The problem:
Every line of the material that includes the word "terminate" is to be shown.
========================
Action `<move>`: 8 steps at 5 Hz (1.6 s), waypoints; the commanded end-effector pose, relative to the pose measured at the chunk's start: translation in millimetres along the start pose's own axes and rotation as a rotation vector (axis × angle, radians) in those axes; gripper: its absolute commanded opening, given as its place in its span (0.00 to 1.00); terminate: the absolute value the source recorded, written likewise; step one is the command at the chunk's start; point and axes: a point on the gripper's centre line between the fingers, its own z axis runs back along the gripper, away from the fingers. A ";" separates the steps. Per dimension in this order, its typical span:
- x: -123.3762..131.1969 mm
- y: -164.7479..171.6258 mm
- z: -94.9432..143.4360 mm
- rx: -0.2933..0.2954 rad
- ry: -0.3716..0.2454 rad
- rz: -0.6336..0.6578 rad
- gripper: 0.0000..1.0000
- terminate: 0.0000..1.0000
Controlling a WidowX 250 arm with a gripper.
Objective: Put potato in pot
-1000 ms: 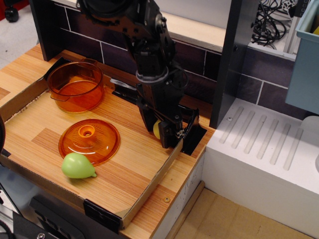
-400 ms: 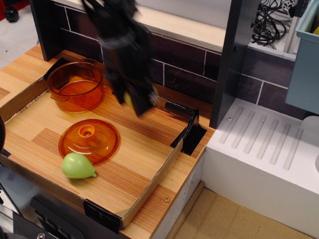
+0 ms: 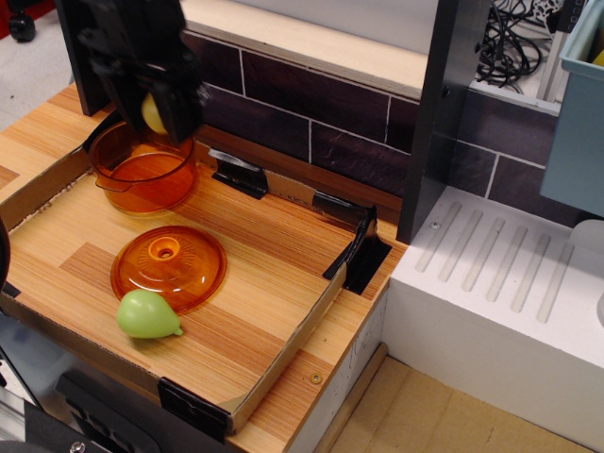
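Observation.image shows the black pincer (image 3: pixel 156 111) pinching the small pale-yellow plastic potato (image 3: pixel 153 113) just above the rim of the transparent orange round plastic pot (image 3: pixel 143 166) on the wooden tabletop (image 3: pixel 274 274). The carry step looks nearly done; next, the pincer likely needs centring over the opening, then spreading.

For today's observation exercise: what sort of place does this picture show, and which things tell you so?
Probably a toy kitchen set: a dark tiled backsplash, a white ridged draining board, and a transparent orange plastic pot with its domed orange lid on a wooden counter.
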 end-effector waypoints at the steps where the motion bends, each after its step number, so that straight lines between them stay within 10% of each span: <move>1: 8.9 40.8 8.1 0.037 -0.027 0.096 0.00 0.00; 2: 2.9 41.8 -0.5 0.067 -0.026 0.079 1.00 0.00; 5: 9.7 20.7 4.5 0.125 -0.046 0.060 1.00 0.00; 8: 16.7 -29.7 43.5 0.061 -0.028 -0.034 1.00 0.00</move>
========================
Answer to the problem:
Action `<move>`: 8 steps at 5 Hz (1.6 s), waypoints; the commanded end-effector pose, relative to the pose measured at the chunk's start: translation in millimetres along the start pose's own axes and rotation as a rotation vector (axis × angle, radians) in those axes; gripper: its absolute commanded opening, given as its place in its span (0.00 to 1.00); terminate: the absolute value the source recorded, written likewise; step one is the command at the chunk's start; point and axes: a point on the gripper's centre line between the fingers, its own z axis runs back along the gripper, away from the fingers. A ";" separates the steps. Per dimension in this order, its typical span:
- terminate: 0.0000..1.0000

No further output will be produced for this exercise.